Los comentarios vertidos sobre este caso han sido de todo tipo, desde bromas inocentes hasta otras ya más subidas de tono y otros que condenan estos hechos por ser un atentado a la privacidad de la actriz, “una flagrante violación de la privacidad”, como lo describe el representante de Jennifer Lawrence. También hay quienes han puesto estos hechos a la altura de una violación, criticando a quienes han visto las fotos y se han emocionado con ellas, restregándoles en la cara que podrían ser sus madres, hermanas o parejas. ¿Pero qué es la privacidad de un actor/actriz en estos tiempos?

El público cada día se vuelve más exigente

Quiere más y más, en este caso de su actriz favorita Jennifer Lawrence, no le basta con ver y disfrutar de su trabajo en la pantalla o en la comodidad de su casa, la quiere a ella completamente, quiere desnudarla literalmente, es por eso que las imágenes se hicieron virales en apenas poco tiempo y que lo seguirán siendo a pesar de las acciones legales que se han iniciado contra el supuesto hacker que filtro las fotos.

Muchos de los que hoy se arrancan los cabellos y destrozan la garganta gritando sobre la privacidad de la actriz y lo mal que estuvo lo sucedido, son los mismos que siguen día a día a la actriz, los mismos que deseaban saber cómo era la relación de ella con Nicholas Hoult, los mismos que ávidos de información se entrometieron hasta la íntima y privada cena de navidad familiar en la que supuestamente le pidieron matrimonio, de esta se desprenden detalles como el precio de anillo, la fecha de la boda, el discurso de Hoult y muchas cosas.

Actualmente lo que tenían en boca era la supuesta relación (no lo puedo confirmar) de Jennifer y Chris Martin, muy criticada por muchos por la diferencia de edades, porque Martín termino una relación de 10 años hace apenas unos 5 o 6 meses o porque se trata de un free, una relación sin compromisos, es aquí donde yo veo que estamos tan hambrientos de poseer a los famosos, de colarnos en lo más íntimo de ellos y saber cada detalle de su vida.

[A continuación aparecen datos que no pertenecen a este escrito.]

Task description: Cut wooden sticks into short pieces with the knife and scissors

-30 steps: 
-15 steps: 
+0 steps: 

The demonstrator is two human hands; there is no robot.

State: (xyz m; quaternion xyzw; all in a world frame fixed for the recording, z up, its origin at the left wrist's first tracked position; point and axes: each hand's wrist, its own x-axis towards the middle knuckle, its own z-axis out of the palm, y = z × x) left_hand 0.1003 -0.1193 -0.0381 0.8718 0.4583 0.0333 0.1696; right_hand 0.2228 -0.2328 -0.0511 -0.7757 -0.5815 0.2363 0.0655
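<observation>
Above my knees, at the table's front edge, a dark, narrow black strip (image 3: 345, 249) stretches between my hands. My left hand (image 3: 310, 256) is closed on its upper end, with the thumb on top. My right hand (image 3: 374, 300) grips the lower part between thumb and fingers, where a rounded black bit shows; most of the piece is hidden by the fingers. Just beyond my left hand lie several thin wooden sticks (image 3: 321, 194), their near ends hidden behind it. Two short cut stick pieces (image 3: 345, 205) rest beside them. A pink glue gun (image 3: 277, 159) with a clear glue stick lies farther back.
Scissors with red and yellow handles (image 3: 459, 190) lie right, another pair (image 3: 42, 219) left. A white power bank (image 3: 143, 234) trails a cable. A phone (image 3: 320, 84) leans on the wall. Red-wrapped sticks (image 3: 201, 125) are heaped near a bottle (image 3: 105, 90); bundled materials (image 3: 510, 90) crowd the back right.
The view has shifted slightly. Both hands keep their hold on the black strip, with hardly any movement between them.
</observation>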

Me parece que eso es un poco invadir su privacidad.

De igual forma los medios de comunicación que condenan los hechos y exigen se aplique la ley ya que las fotos fueron robadas y hablan de formas de prevenir todo esto, de sus consecuencias y más, pero obviamente todo esto acompañado de las mismas imágenes que fueron robadas, unos más conservadores mostrando aquellas en las que aparece ella en traje de baño, en las que no se vea nada “íntimo” y otros tantos mostrando las comprometedoras con una ligera censura, pero al final incurriendo en lo mismo, porque al final eso es lo que vende los que les deja rating, clics o likes o como sea que miden su impacto.

¿Por qué sólo Jennifer Lawrence y no todas las demás?

Desde mi punto de vista, se debe al contraste que hacen estas imágenes con la imagen que trataba de proyectar ella, una imagen simple, muy fresca, sin escándalos y como muchos notaron, una imagen creada para ser el símbolo femenil de Estados Unidos, la sucesora de Julia Roberts, ese título que no han podido llenar otras actrices, una imagen que impactaba mucho en el público juvenil, ideal para bromear, para divertir, una imagen hasta cierto punto boba, recordada por sus caída constantes, y por sus bromas para justificar todo, además de esas gesticulaciones durante entrevistas.

No quiero culpabilizar a la víctima que a todas luces sufrió un robo de información, de propiedad intelectual, ya que al ser ella la autora de las selfies le pertenecen y no pueden ser distribuidas sin su consentimiento, no así las fotos que fueron tomadas por otras personas, de las que no puede exigir nada, pero sobre todo de una violación de su privacidad, ya estamos ante una cadena de delitos cometidos contra su persona, sólo quiero mostrar como hay un doble discurso en cada persona y en los medios que se escandalizan ante eso que ellos mismo muestran y reproducen.